Since ATT and the deprecation of cross-app identifiers, most ad platforms have leaned hard into modeling. When a network cannot observe an install or a purchase directly, it estimates one. Modeled conversions are statistically reasonable in aggregate, but they were never designed to answer the question app growth teams actually ask every morning: which specific campaign, ad set, and creative produced this paying user?
What modeled conversions actually measure
A modeled conversion is a probability distributed across many users. The network sees an install it cannot attribute, looks at the broader population of clicks and impressions, and assigns fractional credit based on historical patterns. That works fine when you are reporting quarterly spend to a board. It falls apart the moment you try to make a granular optimization decision.
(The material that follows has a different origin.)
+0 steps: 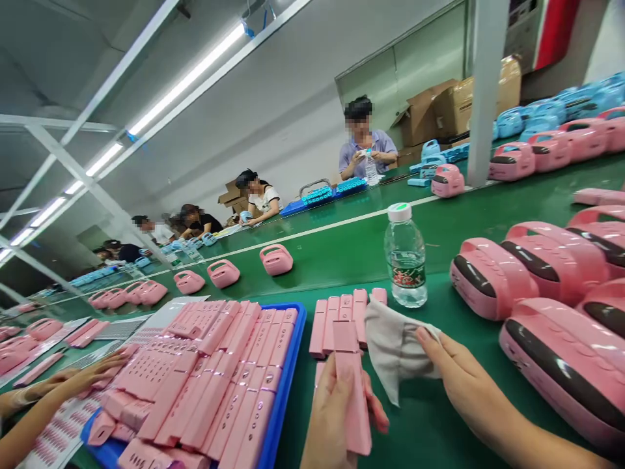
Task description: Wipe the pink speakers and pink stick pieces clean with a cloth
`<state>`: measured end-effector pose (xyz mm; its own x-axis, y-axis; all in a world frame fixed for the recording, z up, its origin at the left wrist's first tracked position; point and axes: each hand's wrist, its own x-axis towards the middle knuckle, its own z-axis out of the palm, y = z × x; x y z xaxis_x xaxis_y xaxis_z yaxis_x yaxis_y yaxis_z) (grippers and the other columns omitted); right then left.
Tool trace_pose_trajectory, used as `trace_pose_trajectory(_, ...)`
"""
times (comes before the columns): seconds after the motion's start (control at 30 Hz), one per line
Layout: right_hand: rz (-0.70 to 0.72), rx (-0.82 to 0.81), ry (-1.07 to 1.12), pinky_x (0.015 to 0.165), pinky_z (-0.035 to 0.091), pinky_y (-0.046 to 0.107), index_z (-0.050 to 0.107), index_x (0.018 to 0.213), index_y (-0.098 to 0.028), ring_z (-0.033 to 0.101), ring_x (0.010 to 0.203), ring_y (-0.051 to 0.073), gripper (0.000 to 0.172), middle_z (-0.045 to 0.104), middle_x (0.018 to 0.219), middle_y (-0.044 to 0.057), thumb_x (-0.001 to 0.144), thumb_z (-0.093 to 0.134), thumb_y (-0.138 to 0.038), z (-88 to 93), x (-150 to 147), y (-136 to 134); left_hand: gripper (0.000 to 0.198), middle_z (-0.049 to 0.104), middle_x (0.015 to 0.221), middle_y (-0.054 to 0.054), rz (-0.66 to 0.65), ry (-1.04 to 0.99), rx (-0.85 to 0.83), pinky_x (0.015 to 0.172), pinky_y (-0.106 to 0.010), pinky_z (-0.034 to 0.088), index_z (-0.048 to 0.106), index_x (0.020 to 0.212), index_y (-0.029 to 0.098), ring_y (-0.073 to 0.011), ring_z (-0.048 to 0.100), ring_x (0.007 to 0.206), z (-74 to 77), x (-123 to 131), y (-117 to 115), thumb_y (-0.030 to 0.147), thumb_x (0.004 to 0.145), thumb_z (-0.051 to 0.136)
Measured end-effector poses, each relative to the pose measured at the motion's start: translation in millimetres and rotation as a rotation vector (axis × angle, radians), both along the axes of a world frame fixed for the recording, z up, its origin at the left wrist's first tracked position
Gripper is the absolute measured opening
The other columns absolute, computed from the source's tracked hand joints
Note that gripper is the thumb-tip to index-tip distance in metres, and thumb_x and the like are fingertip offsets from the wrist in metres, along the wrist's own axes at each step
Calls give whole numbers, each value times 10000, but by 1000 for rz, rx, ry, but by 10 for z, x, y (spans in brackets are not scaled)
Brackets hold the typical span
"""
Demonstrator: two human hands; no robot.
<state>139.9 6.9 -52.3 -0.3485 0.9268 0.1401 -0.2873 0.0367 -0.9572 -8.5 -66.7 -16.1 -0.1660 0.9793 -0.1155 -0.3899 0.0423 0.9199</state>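
My left hand [336, 397] grips a long pink plastic bar [352, 371], fingers wrapped round its sides, held up over the green bench. A pale cloth [398, 345] hangs from my right hand [454, 365], pinched between thumb and fingers just right of the bar. Behind the bar several similar pink plastic pieces [332, 319] lie side by side on the bench. To the left, a blue tray [293, 339] is heaped with pink bars [224, 371], some showing rows of small holes.
A water bottle [406, 260] stands beyond the cloth. Pink handled cases [551, 352] crowd the right side. At left, a co-worker's hands [83, 378] reach over printed sheets [63, 430]. More people sit across the green line [332, 241], which carries pink cases [276, 259].
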Motion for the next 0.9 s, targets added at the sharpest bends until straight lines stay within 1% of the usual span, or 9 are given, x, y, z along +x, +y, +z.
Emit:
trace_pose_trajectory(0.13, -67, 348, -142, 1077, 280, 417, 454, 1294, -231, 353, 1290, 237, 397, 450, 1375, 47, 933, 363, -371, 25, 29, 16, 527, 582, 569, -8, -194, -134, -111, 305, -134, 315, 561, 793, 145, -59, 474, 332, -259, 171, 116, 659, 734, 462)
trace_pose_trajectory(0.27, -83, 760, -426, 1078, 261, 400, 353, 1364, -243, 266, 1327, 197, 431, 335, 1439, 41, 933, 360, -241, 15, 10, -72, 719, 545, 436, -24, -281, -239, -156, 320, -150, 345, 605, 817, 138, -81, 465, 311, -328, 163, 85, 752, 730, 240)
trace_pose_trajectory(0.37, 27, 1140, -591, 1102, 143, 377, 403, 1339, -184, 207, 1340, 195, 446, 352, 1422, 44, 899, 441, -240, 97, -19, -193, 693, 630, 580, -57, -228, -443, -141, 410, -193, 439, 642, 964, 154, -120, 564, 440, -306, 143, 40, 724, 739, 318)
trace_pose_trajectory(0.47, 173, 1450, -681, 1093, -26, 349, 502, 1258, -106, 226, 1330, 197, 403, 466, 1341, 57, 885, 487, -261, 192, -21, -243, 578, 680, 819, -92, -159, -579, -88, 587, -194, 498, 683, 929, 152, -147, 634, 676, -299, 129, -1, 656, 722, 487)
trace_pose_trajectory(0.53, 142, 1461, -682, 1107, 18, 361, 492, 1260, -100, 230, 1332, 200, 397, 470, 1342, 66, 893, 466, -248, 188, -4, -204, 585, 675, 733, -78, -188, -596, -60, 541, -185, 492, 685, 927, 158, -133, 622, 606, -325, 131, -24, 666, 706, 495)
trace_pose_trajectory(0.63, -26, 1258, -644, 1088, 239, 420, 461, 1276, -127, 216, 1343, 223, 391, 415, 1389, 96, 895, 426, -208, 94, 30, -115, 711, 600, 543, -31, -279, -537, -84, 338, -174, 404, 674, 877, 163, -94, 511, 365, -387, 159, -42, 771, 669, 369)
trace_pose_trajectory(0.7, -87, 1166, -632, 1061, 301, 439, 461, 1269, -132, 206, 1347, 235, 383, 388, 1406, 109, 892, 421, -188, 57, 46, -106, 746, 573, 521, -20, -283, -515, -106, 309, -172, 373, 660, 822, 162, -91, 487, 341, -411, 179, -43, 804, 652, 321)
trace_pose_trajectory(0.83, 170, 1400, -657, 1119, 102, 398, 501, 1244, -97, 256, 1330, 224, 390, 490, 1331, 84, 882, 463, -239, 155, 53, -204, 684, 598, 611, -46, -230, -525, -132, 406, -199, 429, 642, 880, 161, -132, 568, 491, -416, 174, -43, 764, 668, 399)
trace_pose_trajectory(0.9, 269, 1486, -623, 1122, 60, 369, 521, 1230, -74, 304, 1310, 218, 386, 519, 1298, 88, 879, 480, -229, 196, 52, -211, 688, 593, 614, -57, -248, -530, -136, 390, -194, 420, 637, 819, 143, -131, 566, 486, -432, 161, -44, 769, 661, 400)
The core problem is resolution. Modeling answers "roughly how many conversions did this channel drive" but cannot answer "did creative B outperform creative A for high-LTV users in Germany last week." The signal you need for daily UA decisions lives below the resolution that modeling can honestly provide.
Device-level attribution keeps the join intact
Device-level attribution preserves a real, deterministic link between a touchpoint and an outcome on the same device. When a user taps an ad, lands on the store, installs, and later converts, MakeRVN stitches those events through a privacy-safe match that never leaves the device unencrypted. The result is a 1:1 record, not a fractional estimate.
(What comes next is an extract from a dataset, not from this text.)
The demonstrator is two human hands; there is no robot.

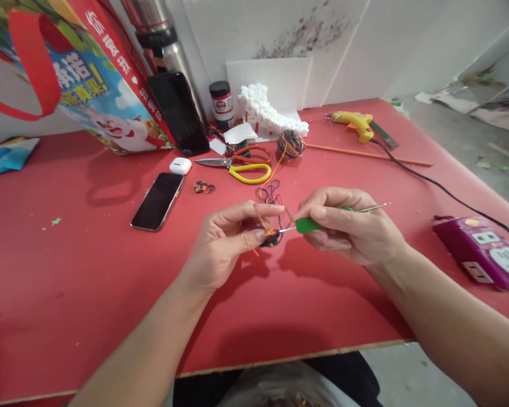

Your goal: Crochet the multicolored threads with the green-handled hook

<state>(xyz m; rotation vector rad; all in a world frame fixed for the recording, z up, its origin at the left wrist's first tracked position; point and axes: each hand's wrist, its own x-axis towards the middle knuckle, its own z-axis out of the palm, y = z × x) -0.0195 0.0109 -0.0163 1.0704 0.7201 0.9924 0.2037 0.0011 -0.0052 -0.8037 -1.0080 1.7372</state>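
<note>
Crochet (272, 239) sits pinched between the left hand's (220, 243) thumb and fingers. At its three o'clock, the right hand (352, 223) grips the green hook (307, 225) closely, tip against the stitches. Yarn ball (291, 146) lies at twelve, scissors (228, 163) at eleven.

Small knotted yarn piece (272, 238) between left fingers (246, 241): mottled orange, yellow, dark blue. Slim metal hook (288, 229) in right fingers (337, 219): silver, its handle (307, 225) solid green. Beyond the fingers: round yarn ball (291, 146), streaked orange and blue; metal scissors (225, 163), silver, handles yellow and orange-red; beneath them, flat tabletop (89, 282), red.
</note>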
- Deterministic install-to-event joins, not population averages
- Creative- and placement-level granularity that survives down-funnel analysis
- Cohort retention and revenue you can trace back to the original click
- A defensible source of truth when a network's numbers and yours disagree
If you cannot trace a paying user back to the creative that won them, you are not optimizing UA, you are decorating a forecast.
When modeling still earns its place
This is not an argument to throw modeling away. Modeled conversions are useful for filling the unobservable tail, for smoothing sparse data on small campaigns, and for cross-checking your deterministic numbers. The mistake is treating a model as ground truth and then making sharp, irreversible budget cuts on top of it.
A practical hierarchy
Treat device-level attribution as your system of record, use modeled conversions to estimate what you genuinely cannot observe, and reconcile the two on a fixed cadence. When they diverge by more than a few percentage points, investigate the gap instead of averaging it away. That gap is usually where your most interesting learnings hide.
Growth teams that win in the privacy era are not the ones with the cleverest model. They are the ones who kept the most real signal and refused to optimize against noise.